THE unfolding saga in Washington has resulted in a number of casualties such as press-White House relations. But also at stake is something sacred and near to many women's hearts: girl talk.

While men gather to talk about last night's game, stocks or the inner workings of their car engines, women typically relish sharing more intimate details of just about everything -- including affairs of the heart. You share such intimacies with your girlfriends confident that they'll not be advertised to the world.

Imagine our horror, then, at Linda Tripp wearing an FBI wire while a girlfriend spilled her soul's deepest secrets! Benedict Arnold, move over, you've got company. The very thought sends shudders down the spine of American womenkind.

So what will this mean for the future of girl talk in the republic?

Such talks are often a necessary refuge for women. It has frequently been dismissed as gossip, but it is also something close to a survival strategy, especially when you feel scared, confused and alone.

Let's remember that young Monica Lewinsky was all those things when she got stuck in the middle of a Washington siege. She thought Ms. Tripp, her new-found friend at the Pentagon, was someone she could trust with her secrets.

Electronic monitoring

She thought wrong.

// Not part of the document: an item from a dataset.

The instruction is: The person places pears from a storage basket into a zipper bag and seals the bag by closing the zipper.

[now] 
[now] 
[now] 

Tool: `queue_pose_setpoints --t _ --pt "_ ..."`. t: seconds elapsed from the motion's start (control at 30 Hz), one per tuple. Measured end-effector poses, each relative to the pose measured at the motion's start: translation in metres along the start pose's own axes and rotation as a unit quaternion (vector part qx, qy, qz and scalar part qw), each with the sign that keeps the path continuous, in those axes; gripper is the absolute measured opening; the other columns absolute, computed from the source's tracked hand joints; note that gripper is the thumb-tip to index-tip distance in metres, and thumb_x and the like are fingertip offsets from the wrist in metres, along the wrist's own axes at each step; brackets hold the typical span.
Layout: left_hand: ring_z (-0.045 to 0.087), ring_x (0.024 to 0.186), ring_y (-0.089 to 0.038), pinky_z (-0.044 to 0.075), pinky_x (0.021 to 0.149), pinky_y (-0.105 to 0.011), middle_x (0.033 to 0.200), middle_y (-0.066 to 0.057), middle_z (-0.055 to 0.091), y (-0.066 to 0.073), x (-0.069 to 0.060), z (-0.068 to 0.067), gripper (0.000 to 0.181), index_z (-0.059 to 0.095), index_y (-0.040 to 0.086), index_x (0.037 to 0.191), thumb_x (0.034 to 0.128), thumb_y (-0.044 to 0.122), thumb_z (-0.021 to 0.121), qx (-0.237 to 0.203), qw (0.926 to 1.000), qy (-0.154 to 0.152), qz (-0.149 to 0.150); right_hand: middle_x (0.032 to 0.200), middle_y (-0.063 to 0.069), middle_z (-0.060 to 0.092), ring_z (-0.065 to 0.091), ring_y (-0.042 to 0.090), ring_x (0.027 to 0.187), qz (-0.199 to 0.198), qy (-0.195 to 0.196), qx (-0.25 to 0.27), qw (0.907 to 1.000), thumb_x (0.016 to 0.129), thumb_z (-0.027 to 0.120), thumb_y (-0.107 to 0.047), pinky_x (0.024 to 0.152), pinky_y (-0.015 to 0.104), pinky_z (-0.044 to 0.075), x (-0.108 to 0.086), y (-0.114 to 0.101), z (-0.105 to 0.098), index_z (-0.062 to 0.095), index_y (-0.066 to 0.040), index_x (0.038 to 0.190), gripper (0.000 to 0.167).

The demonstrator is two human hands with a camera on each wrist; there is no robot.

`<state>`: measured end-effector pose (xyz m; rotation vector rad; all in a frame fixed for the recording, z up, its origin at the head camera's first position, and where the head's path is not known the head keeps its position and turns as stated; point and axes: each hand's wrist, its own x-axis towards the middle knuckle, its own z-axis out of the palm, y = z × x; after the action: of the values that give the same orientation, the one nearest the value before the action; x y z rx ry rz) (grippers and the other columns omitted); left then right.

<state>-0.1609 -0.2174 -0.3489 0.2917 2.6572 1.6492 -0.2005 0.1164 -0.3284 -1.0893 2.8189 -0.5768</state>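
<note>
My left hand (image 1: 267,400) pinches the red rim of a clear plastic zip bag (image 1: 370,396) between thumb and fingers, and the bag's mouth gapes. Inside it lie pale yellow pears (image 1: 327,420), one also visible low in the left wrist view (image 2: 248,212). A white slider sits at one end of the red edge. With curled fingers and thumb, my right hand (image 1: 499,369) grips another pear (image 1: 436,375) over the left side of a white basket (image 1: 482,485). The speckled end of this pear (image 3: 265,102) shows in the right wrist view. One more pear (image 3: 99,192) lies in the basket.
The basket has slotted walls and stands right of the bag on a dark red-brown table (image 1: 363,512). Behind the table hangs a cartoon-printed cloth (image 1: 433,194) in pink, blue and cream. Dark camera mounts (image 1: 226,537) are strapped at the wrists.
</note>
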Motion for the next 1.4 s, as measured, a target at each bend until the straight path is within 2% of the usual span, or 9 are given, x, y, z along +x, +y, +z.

Little did she know, her so-called friend was breaking the unwritten code of girl talk by taping her words for broadcast to a larger audience. That's fed the fire of a pitiless sexual inquisition that rivals the Puritan treatment of Hester Prynne in Nathaniel Hawthorne's novel, "The Scarlet Letter."

However, polls show that most of the American people are in effect saying, enough already.

There are other good examples of girl talk.

In her White House years, Eleanor Roosevelt's close friend and ++ confidante was a woman journalist named Lorena Hickock. What would have happened if Hickock had taken the opportunity to tell all she knew about the first family?

Hannah Arendt and Mary McCarthy, the philosopher and the novelist, exchanged voluminous correspondence that covered every aspect of their complicated lives. It was published only recently, years after they passed away.

Virginia Woolf relied heavily on the company and sympathy of other women. Her older sister, the artist Vanessa Bell, was like air and light to her.

As for me, I spend a lot of time keeping in touch with my best girlfriends in England, Michigan, Massachusetts and New York, not to mention my sisters in California. My telephone bill, over $100 a month, tells the story.

People will always divulge more in private than they would be willing to say in public. And unlike men, women tend to talk about things much more on our own underground network. It has always been so, that women are the caretakers, confidantes and secret-keepers in the personal realm. On that rock rests the social order.

Linda Tripp and Kenneth Starr violated that law of human nature -- and just look at what happened. The walls almost came tumbling down -- and it's not over yet.

Jamie Stiehm is a reporter for The Sun.